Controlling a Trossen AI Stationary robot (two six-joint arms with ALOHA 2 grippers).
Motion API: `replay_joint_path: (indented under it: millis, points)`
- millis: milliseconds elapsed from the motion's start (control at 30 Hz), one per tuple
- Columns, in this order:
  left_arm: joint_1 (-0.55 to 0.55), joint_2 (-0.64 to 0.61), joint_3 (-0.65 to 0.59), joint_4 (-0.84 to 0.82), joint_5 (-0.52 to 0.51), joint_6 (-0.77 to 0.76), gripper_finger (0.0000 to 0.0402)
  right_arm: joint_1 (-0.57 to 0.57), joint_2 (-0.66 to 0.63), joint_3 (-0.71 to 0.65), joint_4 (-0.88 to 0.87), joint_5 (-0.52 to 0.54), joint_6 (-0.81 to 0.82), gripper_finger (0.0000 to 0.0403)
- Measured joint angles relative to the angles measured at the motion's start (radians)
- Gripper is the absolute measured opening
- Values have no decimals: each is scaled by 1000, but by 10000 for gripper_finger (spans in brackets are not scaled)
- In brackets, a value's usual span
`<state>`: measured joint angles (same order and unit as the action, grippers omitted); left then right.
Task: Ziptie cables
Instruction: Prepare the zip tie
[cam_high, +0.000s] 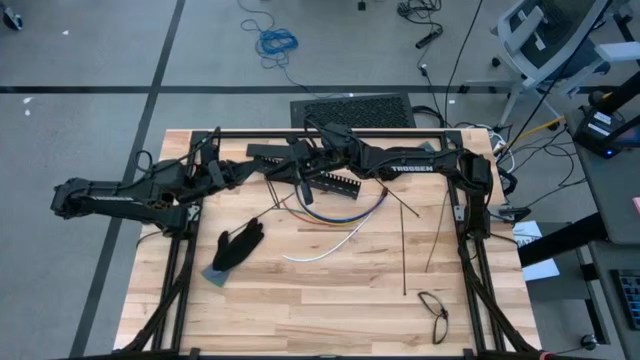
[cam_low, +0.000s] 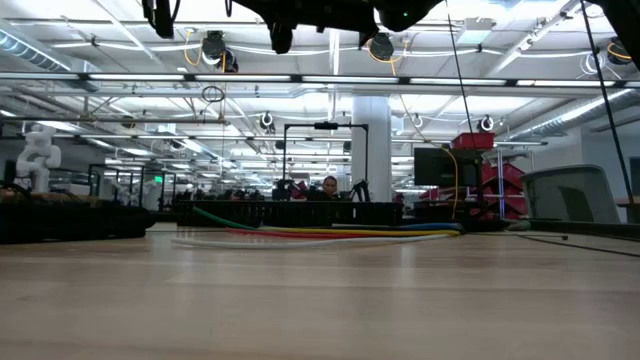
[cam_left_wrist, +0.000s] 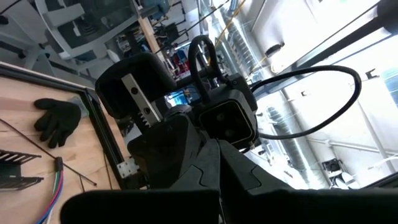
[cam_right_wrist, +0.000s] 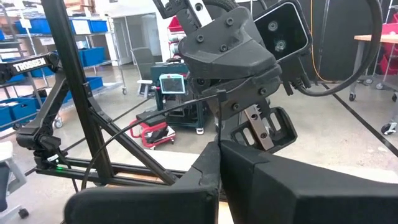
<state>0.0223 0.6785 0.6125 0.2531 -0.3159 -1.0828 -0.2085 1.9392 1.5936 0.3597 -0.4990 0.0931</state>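
Cables (cam_high: 345, 212) partly hidden beneath both arms

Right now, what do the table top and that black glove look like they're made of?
The table top looks like pale wood, butcher-block style: narrow glued strips with visible grain and a smooth finish. The black glove looks like soft, matte fabric, lying limp and flat; the exact fabric is unclear.

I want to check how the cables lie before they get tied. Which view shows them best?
The high view: the cables show from above as separate arcs fanning out over the wooden table. The low view shows them edge-on, as stacked coloured lines. The left wrist view catches only a short end; the right wrist view shows none.
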Motion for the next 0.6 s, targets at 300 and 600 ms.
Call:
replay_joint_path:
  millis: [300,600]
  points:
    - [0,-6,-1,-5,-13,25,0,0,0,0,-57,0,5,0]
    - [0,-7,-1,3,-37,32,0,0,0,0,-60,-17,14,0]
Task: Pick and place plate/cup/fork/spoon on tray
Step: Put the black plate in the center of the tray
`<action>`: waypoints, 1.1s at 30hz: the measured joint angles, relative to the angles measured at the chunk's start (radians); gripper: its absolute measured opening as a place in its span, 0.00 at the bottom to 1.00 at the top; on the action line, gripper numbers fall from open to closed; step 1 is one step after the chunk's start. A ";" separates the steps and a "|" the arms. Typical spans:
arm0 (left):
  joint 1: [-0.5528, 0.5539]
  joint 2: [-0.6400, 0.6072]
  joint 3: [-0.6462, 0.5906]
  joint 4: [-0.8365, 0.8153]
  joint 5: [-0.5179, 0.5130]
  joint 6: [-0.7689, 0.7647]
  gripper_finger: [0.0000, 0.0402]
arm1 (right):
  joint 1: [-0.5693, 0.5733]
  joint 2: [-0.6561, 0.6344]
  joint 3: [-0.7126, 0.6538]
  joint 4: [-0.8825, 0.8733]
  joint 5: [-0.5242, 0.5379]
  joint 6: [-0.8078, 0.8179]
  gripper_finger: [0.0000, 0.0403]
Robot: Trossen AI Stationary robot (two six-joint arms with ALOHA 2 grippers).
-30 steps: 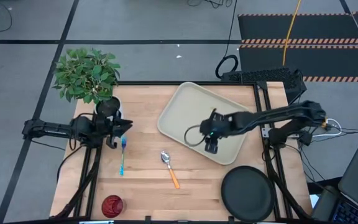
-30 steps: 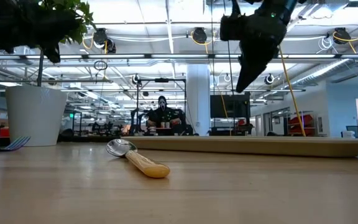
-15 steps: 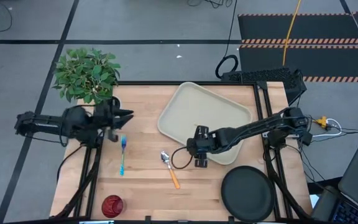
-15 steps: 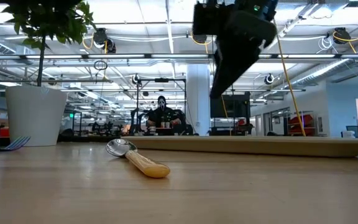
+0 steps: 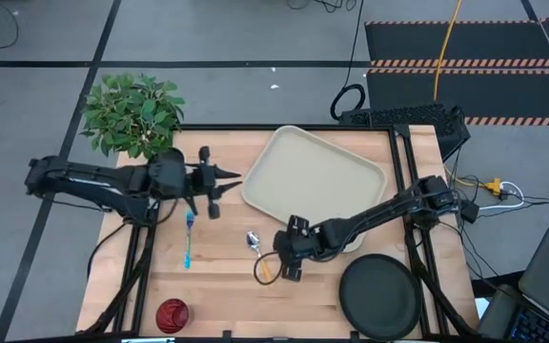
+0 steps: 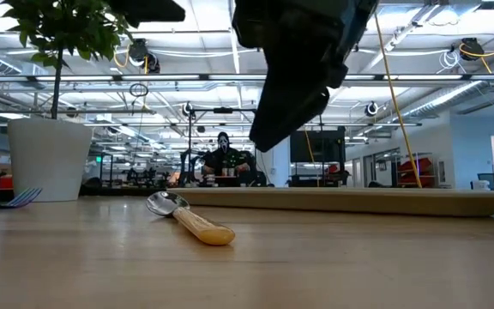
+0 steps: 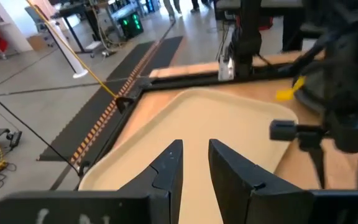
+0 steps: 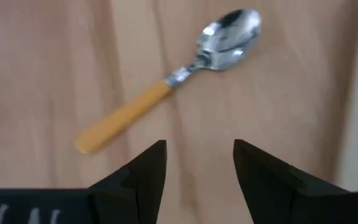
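At lower centre of the overhead frame, the right gripper [image 5: 291, 267] hovers open-jawed beside the spoon [image 5: 259, 258], which lies on the surface just off the tray [image 5: 315, 181]; the pick-up looks imminent, needing a descent astride the handle.

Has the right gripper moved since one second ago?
Yes. The right gripper left the tray and now hangs open beside the spoon.
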 joint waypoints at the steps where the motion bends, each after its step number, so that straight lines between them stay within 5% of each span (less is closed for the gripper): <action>1: 0.000 0.011 -0.001 -0.001 0.000 0.009 0.20 | 0.007 0.005 0.000 0.011 0.001 0.020 0.45; 9: -0.002 0.021 -0.002 -0.025 0.010 0.051 0.20 | 0.051 0.013 0.000 -0.023 0.003 0.113 0.45; 19: -0.052 0.027 -0.002 -0.130 0.013 -0.025 0.20 | 0.127 -0.032 -0.002 -0.592 -0.225 0.126 0.45; 27: -0.105 0.027 -0.002 -0.165 0.013 -0.096 0.20 | 0.149 -0.215 -0.001 -0.606 -0.228 0.301 0.45; 33: -0.127 0.027 -0.002 -0.200 0.013 -0.085 0.20 | 0.244 -0.223 -0.002 -0.749 -0.199 0.255 0.42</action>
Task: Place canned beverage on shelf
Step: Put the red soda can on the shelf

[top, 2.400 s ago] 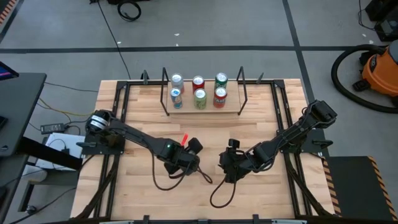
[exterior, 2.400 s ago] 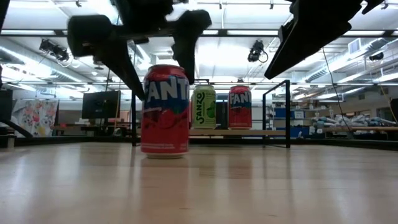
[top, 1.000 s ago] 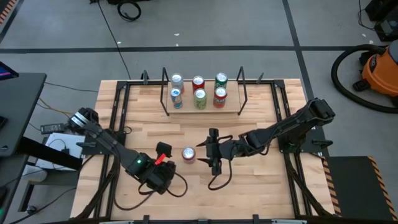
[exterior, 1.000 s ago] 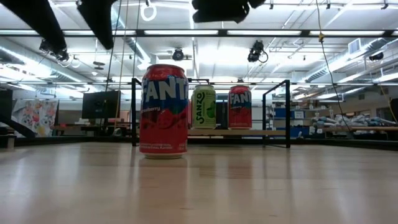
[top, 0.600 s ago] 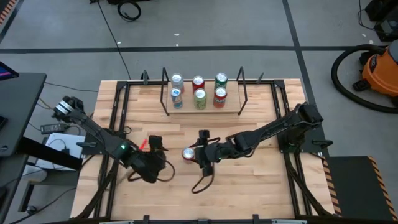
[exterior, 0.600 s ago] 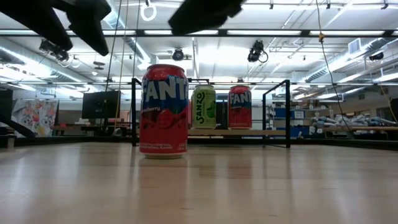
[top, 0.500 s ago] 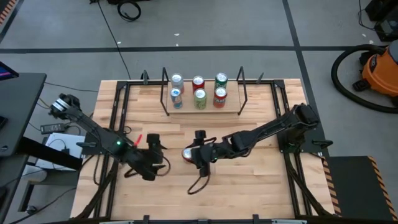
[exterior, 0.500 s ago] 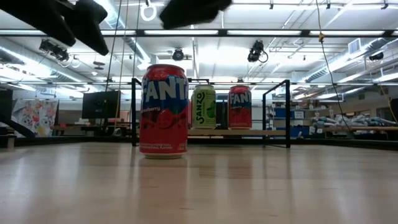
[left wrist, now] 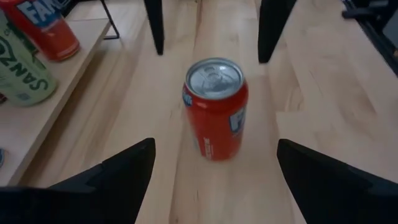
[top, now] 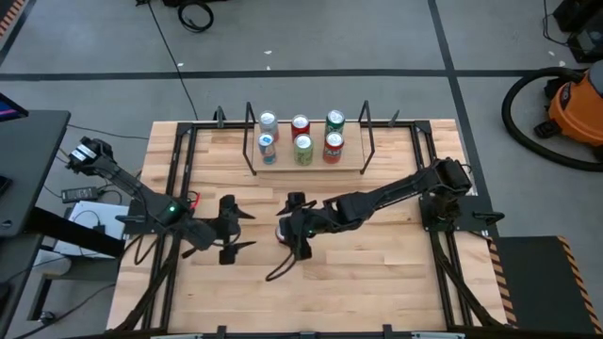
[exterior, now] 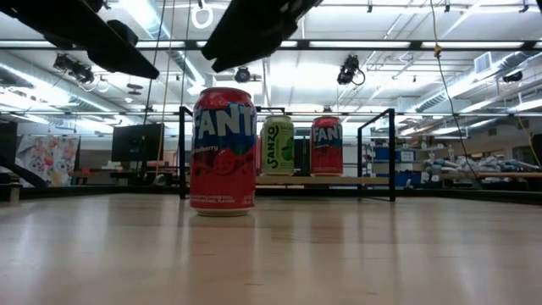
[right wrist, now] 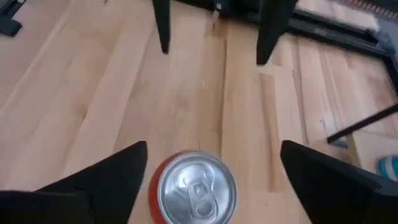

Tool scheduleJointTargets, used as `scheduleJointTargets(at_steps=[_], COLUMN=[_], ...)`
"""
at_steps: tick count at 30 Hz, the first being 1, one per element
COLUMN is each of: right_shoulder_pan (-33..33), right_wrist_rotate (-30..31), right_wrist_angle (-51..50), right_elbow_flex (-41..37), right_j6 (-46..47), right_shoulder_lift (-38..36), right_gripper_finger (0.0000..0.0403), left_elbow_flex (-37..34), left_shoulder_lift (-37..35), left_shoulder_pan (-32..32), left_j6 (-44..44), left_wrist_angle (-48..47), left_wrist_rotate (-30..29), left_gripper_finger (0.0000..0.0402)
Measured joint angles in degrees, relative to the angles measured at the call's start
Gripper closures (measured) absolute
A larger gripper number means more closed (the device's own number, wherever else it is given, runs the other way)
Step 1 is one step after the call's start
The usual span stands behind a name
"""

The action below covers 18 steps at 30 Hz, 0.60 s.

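Position is what matters for you now: the red can [top: 282, 232] stands upright on the bare tabletop [top: 396, 282], well short of the shelf [top: 306, 166], and the right gripper [top: 294, 227] sits just above it, its fingers [right wrist: 93, 177] spread wide on either side of the silver lid with wood showing between pad and can, so nothing is pinched. Your left gripper [top: 229, 229] hovers beside it, farther off, jaws also apart and empty, facing the can from the other side. The right arm is the nearer one. The can's long axis is vertical, so judge a sideways close around its body. It looks undented, a red Fanta-style label with a white and blue patch, tab intact. Six cans already fill the shelf.
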Motion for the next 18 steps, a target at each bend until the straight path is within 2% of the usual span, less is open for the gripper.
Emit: scheduleJointTargets(at_steps=[4,9,15,18], right_shoulder_pan=[-0.30,-0.37,-0.37,-0.37], right_wrist_rotate=[-0.55,-1.54,-1.83,-2.75], right_wrist_angle=[-1.14,-10.33,-27.10,-31.13], right_elbow_flex=[2.02,11.69,23.72,27.19], right_j6=[0.99,1.04,1.43,1.47], right_shoulder_lift=[1.45,6.92,14.28,16.84], right_gripper_finger=[0.0006,0.0014,0.0015,0.0015], left_elbow_flex=[-0.42,-0.42,-0.42,-0.42], left_shoulder_lift=[0.49,0.50,0.52,0.52], left_shoulder_pan=[0.87,1.71,2.13,1.86], left_j6=[-0.02,0.27,-10.33,-14.76], left_wrist_angle=[3.07,5.09,1.08,-3.52], left_wrist_rotate=[-0.37,-2.42,-2.67,-2.67], left_gripper_finger=[0.0054,0.0054,0.0054,0.0054])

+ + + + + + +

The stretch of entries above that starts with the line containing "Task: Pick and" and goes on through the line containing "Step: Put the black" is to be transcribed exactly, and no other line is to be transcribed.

Your response:
Task: Pick and place plate/cup/fork/spoon on tray
Step: Put the black plate in the center of the tray

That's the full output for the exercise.